Fencing at the Olympics

The amateurs-masters épée was an event at the 1900 Summer Olympics. It was held on 15 June at the Tuileries Garden. There were 8 competitors from two nations (France and Cuba). The event was won by Albert Ayat of France. Ramón Fonst of Cuba took silver, while Léon Sée of France earned bronze.

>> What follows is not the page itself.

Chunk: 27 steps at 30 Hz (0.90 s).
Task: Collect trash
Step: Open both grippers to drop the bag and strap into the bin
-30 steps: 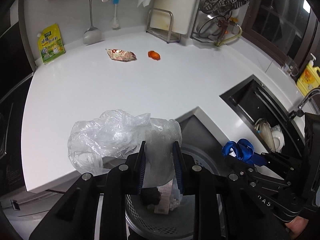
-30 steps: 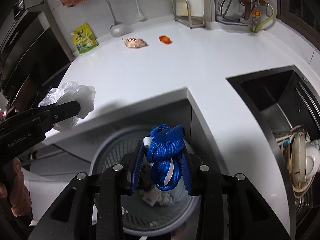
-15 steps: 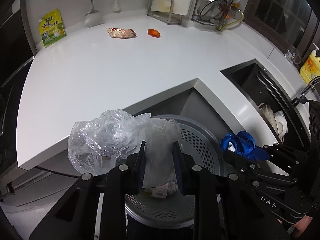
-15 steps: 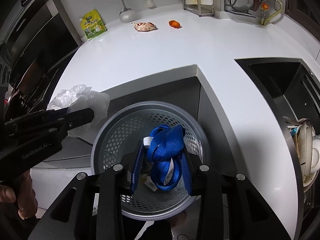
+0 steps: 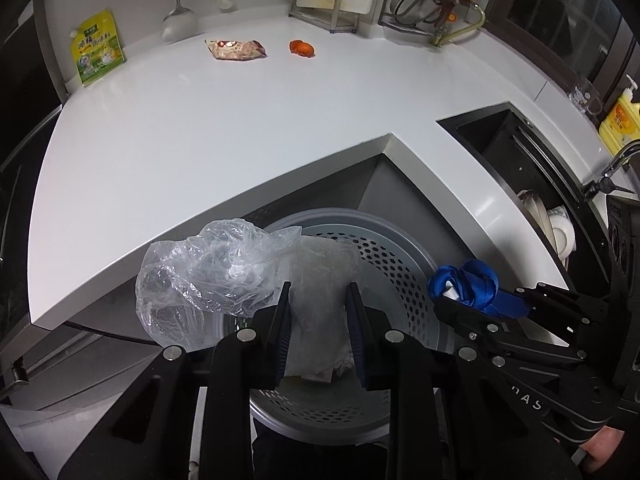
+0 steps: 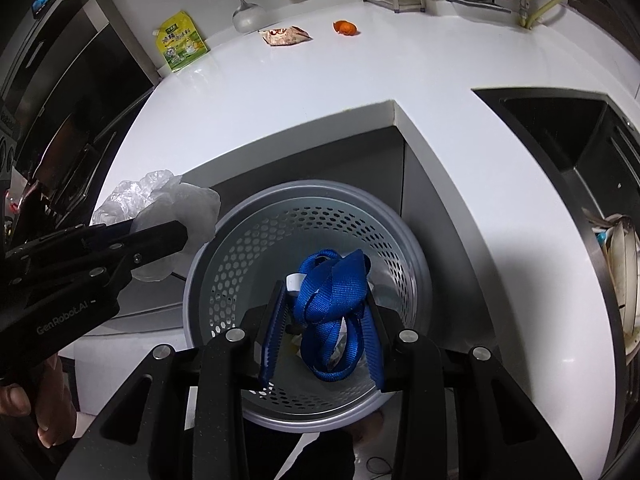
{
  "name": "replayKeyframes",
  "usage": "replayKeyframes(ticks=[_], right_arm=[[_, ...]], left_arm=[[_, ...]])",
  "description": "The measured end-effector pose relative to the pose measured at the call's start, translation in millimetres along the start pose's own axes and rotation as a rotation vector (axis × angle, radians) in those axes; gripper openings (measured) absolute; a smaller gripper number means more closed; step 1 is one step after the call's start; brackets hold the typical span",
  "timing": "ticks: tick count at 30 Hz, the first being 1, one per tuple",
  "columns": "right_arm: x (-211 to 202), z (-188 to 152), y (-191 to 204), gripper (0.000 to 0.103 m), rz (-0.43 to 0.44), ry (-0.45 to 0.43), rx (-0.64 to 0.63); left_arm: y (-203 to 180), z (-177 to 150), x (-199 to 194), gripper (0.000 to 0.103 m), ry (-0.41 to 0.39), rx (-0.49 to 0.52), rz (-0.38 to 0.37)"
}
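upper left: green pouch (image 5: 98, 52) | upper centre: ladle (image 5: 178, 20) | right: sink (image 5: 520, 156), yellow bottle (image 5: 622, 120)

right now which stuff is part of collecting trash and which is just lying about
Job:
- crumpled clear plastic bag, in left gripper
- bunched blue webbing strap, in right gripper
- grey perforated bin
- crinkled snack wrapper
- small orange scrap

Lying about:
- green-yellow pouch
- yellow soap bottle
- steel ladle
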State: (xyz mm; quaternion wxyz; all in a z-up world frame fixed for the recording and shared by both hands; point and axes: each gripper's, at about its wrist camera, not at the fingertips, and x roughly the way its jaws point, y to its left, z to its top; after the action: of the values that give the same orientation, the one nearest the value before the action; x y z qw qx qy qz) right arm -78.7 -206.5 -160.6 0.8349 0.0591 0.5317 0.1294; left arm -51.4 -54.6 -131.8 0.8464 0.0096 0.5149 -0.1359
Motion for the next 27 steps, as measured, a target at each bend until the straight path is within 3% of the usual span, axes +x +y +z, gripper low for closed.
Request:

This event highlighted the singular position of the sport of fencing in the early Olympic movement. In most of the other sports on the program, competitors had to be amateurs. Furthermore, amateur standing was typically lost when one competed against a professional, even if there was no money involved in that particular competition. In fencing, however, professionals were allowed to compete in the Olympics.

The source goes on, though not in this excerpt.